## Assignment
Select all lines in the records that include "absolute".

Data entries:
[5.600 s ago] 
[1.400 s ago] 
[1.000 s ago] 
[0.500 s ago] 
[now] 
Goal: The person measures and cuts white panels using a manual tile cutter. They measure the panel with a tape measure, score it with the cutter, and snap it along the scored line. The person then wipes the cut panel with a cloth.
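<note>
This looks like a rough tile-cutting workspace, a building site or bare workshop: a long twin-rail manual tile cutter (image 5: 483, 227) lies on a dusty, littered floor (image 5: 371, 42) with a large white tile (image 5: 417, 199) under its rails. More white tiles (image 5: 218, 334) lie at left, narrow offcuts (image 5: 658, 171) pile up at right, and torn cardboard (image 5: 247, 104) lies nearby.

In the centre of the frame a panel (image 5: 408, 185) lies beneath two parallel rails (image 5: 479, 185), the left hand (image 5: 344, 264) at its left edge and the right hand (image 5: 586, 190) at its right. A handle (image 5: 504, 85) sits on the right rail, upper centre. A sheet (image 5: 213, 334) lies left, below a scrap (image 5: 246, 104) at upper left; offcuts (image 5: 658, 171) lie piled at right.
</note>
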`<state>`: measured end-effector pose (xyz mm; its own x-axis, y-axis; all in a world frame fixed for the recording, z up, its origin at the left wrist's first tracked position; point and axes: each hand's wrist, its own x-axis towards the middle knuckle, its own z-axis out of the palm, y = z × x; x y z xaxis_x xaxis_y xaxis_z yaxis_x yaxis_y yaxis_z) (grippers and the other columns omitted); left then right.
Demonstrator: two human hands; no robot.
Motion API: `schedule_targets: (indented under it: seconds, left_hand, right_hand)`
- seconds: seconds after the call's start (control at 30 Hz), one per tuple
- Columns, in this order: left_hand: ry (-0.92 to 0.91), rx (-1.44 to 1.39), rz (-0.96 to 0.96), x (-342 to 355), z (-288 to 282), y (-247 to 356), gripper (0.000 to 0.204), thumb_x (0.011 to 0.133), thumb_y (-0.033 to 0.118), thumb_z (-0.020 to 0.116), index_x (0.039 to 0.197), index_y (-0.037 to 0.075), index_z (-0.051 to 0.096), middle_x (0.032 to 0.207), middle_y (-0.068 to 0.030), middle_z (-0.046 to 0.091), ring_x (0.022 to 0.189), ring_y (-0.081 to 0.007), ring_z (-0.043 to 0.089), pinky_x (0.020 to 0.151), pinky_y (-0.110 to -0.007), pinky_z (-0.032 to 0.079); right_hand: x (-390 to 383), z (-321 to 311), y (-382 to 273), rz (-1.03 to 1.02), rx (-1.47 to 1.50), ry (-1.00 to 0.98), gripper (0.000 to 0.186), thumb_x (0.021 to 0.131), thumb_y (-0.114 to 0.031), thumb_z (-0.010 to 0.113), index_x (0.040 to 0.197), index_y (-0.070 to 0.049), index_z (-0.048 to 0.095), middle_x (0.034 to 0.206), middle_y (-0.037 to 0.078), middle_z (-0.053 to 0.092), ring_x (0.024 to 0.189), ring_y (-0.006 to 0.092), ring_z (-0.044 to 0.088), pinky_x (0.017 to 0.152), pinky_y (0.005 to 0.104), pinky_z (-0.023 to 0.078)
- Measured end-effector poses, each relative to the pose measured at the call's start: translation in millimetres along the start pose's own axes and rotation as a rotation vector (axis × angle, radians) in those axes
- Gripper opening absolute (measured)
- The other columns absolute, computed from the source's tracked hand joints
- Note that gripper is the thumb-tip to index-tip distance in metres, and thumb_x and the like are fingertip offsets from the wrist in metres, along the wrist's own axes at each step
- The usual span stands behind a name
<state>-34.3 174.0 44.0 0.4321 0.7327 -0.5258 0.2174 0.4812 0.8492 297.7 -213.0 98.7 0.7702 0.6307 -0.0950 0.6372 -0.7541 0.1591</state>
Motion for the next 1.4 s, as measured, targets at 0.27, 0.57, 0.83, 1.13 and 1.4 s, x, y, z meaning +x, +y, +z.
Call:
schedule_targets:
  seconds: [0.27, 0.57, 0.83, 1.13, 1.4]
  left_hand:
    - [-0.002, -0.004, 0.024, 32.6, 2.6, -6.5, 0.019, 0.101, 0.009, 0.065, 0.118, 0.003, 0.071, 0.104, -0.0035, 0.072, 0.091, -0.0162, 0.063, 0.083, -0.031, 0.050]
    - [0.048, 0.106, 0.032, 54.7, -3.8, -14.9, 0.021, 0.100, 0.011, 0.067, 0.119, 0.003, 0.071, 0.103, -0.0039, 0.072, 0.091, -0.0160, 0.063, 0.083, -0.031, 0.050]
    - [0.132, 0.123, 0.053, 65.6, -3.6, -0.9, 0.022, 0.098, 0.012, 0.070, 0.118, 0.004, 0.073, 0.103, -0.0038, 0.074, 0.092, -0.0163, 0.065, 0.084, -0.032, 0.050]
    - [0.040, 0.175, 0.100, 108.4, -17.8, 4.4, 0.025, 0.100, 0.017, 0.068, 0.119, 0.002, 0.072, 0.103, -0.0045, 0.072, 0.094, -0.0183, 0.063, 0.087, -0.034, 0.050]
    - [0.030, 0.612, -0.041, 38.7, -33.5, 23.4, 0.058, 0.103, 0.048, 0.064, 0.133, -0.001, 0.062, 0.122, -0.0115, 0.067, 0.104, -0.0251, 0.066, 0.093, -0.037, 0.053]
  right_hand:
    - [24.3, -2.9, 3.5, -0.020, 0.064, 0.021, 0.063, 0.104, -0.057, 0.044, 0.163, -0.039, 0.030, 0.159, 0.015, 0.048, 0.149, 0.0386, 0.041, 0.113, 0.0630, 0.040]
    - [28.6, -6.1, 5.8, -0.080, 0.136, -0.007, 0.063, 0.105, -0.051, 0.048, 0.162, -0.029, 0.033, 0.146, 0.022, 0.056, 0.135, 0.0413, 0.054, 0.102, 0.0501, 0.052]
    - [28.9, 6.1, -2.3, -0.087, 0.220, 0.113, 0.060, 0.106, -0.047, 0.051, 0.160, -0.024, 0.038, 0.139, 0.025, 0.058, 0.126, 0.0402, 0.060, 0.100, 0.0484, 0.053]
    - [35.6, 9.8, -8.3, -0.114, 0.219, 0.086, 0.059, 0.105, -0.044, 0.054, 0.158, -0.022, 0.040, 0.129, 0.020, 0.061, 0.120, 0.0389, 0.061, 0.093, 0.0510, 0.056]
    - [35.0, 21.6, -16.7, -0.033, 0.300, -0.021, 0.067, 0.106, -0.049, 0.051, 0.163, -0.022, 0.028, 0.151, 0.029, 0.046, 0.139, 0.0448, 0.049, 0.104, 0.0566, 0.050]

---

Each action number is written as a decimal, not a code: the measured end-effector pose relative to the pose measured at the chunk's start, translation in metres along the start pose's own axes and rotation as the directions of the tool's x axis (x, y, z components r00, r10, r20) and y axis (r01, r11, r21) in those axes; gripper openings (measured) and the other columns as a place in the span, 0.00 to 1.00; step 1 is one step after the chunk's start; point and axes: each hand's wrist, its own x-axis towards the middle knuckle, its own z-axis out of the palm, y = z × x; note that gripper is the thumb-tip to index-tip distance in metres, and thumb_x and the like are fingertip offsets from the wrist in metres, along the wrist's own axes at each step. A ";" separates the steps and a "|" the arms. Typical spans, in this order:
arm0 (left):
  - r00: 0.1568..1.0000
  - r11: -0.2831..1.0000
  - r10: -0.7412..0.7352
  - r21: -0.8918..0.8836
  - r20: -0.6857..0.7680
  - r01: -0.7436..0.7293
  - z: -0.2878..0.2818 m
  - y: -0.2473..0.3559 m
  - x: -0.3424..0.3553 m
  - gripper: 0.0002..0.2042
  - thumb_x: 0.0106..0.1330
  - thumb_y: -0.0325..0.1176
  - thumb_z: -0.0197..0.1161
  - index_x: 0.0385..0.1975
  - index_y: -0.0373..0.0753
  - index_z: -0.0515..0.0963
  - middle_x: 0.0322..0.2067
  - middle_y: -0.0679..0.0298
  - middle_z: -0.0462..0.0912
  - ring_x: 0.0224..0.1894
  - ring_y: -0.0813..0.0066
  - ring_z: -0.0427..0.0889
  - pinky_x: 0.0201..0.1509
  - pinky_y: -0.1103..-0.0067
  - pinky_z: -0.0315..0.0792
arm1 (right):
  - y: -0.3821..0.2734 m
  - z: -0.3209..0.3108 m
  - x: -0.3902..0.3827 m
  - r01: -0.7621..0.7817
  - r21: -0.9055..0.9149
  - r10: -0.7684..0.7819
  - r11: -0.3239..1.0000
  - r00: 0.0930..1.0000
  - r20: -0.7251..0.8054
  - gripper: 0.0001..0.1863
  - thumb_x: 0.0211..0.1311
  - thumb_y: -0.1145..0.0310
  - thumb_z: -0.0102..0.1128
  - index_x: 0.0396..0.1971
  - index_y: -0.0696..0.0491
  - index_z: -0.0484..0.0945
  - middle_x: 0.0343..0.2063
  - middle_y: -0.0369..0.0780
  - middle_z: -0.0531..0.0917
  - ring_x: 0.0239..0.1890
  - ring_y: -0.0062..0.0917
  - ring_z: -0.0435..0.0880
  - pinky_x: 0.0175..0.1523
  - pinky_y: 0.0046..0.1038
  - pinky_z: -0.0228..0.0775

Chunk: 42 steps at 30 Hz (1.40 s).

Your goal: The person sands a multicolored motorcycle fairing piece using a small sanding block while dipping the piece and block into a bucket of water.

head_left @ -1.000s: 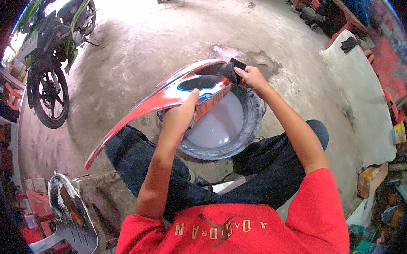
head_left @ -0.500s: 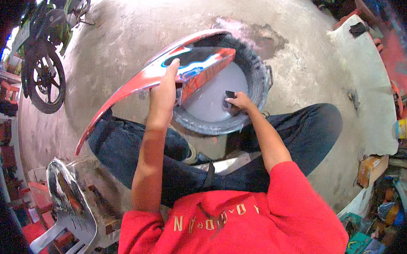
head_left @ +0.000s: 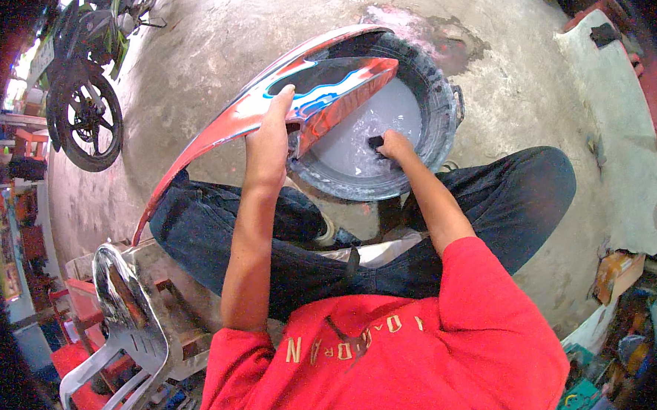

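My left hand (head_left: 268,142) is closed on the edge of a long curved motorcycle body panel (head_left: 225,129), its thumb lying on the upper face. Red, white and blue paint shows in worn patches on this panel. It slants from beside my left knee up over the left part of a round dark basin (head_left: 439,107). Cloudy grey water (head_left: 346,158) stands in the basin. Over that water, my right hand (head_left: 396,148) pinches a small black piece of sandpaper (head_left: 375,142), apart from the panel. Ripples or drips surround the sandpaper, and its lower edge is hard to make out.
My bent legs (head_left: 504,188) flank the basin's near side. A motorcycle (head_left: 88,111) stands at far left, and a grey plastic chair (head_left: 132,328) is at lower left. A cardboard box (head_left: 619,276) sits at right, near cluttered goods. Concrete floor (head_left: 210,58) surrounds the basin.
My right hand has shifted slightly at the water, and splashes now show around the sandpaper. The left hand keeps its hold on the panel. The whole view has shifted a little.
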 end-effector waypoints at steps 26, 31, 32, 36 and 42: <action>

## Result of the exercise
- Gripper opening absolute (measured)
- The other columns absolute, computed from the source's tracked hand joints

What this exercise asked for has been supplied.